▸ **Requirement**:
Each line from the material with the word "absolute" in it must be copied.

........

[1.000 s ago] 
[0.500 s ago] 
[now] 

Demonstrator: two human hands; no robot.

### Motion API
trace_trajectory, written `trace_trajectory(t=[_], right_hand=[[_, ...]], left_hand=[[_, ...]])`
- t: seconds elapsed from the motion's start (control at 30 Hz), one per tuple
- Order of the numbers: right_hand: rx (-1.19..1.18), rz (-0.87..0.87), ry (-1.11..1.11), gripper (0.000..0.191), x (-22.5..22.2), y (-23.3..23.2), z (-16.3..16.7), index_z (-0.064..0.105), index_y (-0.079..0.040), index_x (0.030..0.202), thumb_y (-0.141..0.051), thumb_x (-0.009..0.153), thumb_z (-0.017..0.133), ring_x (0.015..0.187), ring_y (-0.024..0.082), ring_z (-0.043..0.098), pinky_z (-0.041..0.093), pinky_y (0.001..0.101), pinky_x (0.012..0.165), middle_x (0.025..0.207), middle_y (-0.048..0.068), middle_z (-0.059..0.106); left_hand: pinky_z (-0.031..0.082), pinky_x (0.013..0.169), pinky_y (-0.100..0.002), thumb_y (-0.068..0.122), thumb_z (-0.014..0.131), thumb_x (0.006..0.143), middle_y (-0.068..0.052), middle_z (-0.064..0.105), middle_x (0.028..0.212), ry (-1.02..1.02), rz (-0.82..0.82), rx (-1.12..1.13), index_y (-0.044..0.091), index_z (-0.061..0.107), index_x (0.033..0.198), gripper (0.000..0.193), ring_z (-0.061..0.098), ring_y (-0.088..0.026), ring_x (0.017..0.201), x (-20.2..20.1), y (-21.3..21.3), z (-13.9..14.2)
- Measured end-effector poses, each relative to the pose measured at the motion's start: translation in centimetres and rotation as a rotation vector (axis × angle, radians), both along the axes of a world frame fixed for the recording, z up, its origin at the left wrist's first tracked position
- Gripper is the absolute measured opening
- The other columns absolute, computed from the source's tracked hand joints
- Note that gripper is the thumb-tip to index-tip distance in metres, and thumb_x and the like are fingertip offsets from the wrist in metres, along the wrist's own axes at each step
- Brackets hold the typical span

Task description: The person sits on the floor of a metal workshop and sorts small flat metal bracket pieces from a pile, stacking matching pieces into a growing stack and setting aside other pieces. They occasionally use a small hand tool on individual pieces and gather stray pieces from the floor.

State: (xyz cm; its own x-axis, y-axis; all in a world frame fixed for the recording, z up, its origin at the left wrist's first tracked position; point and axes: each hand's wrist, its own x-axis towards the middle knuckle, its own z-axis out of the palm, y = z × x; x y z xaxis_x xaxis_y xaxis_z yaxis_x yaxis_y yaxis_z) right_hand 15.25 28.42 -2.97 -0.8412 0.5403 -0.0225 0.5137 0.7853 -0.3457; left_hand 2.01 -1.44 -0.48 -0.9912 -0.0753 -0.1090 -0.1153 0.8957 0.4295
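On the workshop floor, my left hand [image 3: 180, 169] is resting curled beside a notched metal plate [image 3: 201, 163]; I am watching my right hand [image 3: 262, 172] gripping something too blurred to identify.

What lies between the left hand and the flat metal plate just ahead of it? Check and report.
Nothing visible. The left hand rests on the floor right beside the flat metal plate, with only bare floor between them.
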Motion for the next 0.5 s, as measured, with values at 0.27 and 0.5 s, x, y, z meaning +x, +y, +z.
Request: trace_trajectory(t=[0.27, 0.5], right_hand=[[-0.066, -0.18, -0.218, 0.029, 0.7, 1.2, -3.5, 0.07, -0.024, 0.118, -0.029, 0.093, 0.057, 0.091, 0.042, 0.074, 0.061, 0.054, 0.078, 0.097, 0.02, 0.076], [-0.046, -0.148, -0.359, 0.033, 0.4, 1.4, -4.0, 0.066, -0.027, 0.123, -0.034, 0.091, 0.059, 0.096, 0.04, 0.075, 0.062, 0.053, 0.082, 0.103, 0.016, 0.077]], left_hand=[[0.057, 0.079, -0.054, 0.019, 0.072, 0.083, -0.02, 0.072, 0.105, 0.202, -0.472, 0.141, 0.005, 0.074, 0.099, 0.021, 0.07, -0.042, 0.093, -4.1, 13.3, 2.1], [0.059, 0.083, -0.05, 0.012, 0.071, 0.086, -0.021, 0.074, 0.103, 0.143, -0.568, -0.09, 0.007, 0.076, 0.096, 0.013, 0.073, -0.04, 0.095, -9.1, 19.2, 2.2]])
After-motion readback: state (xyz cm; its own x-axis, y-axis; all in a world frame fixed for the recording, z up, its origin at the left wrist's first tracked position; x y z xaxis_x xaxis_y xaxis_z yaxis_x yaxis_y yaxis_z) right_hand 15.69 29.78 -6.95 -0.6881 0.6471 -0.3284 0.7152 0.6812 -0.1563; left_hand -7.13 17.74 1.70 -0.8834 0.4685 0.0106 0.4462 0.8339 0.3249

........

▸ **Task output**:
- Gripper is the absolute measured opening
- The other columns absolute, computed from the source's tracked hand joints

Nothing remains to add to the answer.